Brief 69: Bottom-up accountability and public service provision in Brazil
EGAP researchers: Danilo Freire, Manoel Galdino, Umberto Mignozzetti
Geographical region: Latin America and the Caribbean
Research question: Does bottom-up, citizen-based monitoring improve public service delivery?
Preparer: Tanu Kumar
Background
In 2017, Transparência Brasil developed a cell phone application called Tá de Pé (TDP) to improve the accountability of government education spending to citizens (Figure 1). The TDP app collects crowdsourced data from citizens on school construction project completion rates in their neighborhoods to be assessed by a group of independent specialists. If the construction is behind schedule, the app provides a platform for citizens to make an anonymous complaint to the mayor. If the mayor’s office does not respond to the notice within 15 days, the notice is forwarded to the Brazilian Ministry of Education, which makes it more difficult for the municipality to access federal funds in the future. Transparência Brasil launched the app for Android in August 2017, and a version for the iOS platform came out six months later.
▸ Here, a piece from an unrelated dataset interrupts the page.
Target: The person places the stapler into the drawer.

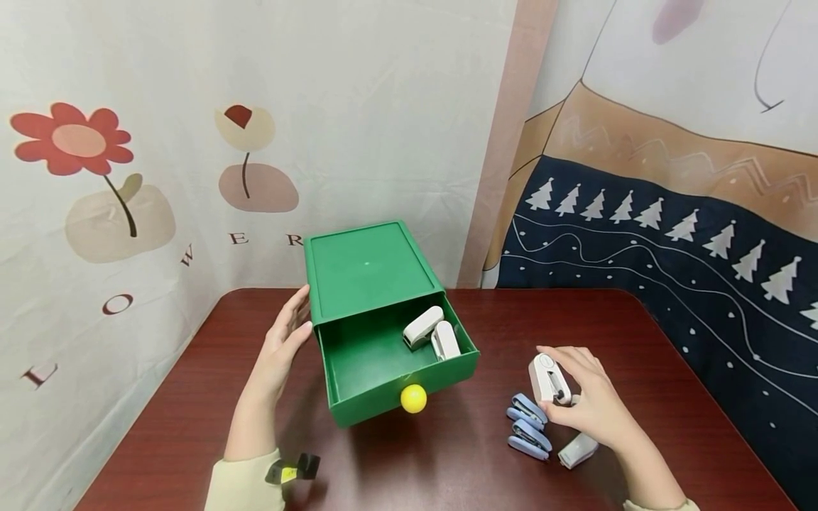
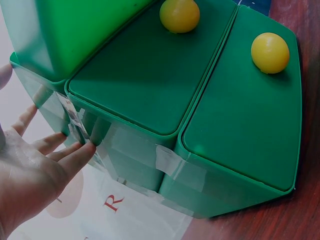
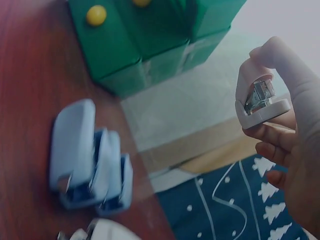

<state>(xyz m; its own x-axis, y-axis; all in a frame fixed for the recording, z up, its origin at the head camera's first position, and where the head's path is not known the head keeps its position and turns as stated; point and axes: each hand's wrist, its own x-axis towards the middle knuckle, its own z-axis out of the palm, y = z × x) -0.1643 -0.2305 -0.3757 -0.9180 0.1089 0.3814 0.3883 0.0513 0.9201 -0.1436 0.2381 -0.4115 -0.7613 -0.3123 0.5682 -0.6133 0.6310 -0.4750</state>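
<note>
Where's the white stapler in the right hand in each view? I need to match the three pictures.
Head: the held stapler is right of centre, below mid-height, in the right hand.
Left wrist: not in it.
Right wrist: the held stapler is toward the right edge, above mid-height.
Shared landmark: the green drawer unit, near the centre in head, filling much of left wrist, along the top in right wrist.

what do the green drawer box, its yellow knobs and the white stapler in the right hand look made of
Green drawer box: likely moulded plastic, smooth satin finish, judging by its even colour and thin rounded rims. Yellow knobs: probably plastic, slightly glossy, with soft highlights. White stapler: apparently a smooth plastic shell, evenly coloured; silvery glints inside suggest metal parts.
</note>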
A Facebook campaign to publicize the app successfully attracted 2028 new users within October 2017 alone.
Research Design
Between August 2017 and July 2019, the authors fielded two experiments to measure the effects of TDP on the following outcomes:
- The percentage of school construction projects completed before the intervention (a placebo)
- The percentage of school construction projects completed after the intervention
- The difference between the percentage reported completed before and after the intervention
- The number of completed projects
- The number of cancelled projects
- The number of projects for which construction companies updated completion dates
The first experiment ran from August 2017 to July 2018 on the Android platform only. Randomization occurred at the municipal level, with 2642 municipalities in the treatment group and 344 municipalities in the control group. For municipalities in the control condition, all information about school construction was removed from the TDP app.
The second experiment ran from August 2018 to July 2018 on both the Android and iOS platforms. Randomization occurred at the school level, with 3717 schools in the treatment group and 659 schools in the control group. Randomization was stratified by state, school construction status, and municipal school spending level relative to the median.
Results
In the first experiment, the authors found that the treatment condition caused a 2.07% increase in cancellation rates, an effect that goes in the opposite direction from their hypotheses. This effect did not replicate in the second experiment. All other coefficients were not statistically significant at conventional levels, in either experiment.
The null results do not arise from low engagement with the app, as data from Google Analytics shows that each user launched, on average, 60 app sessions during the study period.
Furthermore, coefficients are generally small and negative, suggesting that null results do not arise from low statistical power. Not only would the intervention have a small impact if the coefficients were statistically significant, but they would also go in the opposite direction of hypotheses generated by theories of bottom-up accountability.
Policy Implications
The findings do not provide evidence for a relationship between bottom-up accountability and local public service delivery. One possible reason for null results is general cuts in public investment in Brazil. These cuts, introduced by the federal government, reduced the ability of citizens to blame local politicians for the under-provision of public goods. The experiment was also fielded right after Brazil’s municipal elections, potentially leading to weak electoral incentives among mayors to respond to complaints. Overall, however, the experimental results suggest that accountability interventions that target elite groups, such as lobbyists or civil servants, may yield better school construction outcomes than those focused on citizens. Digital interventions, furthermore, may not be as effective as face-to-face communication. Whether the results generalize beyond school construction programs remains to be studied.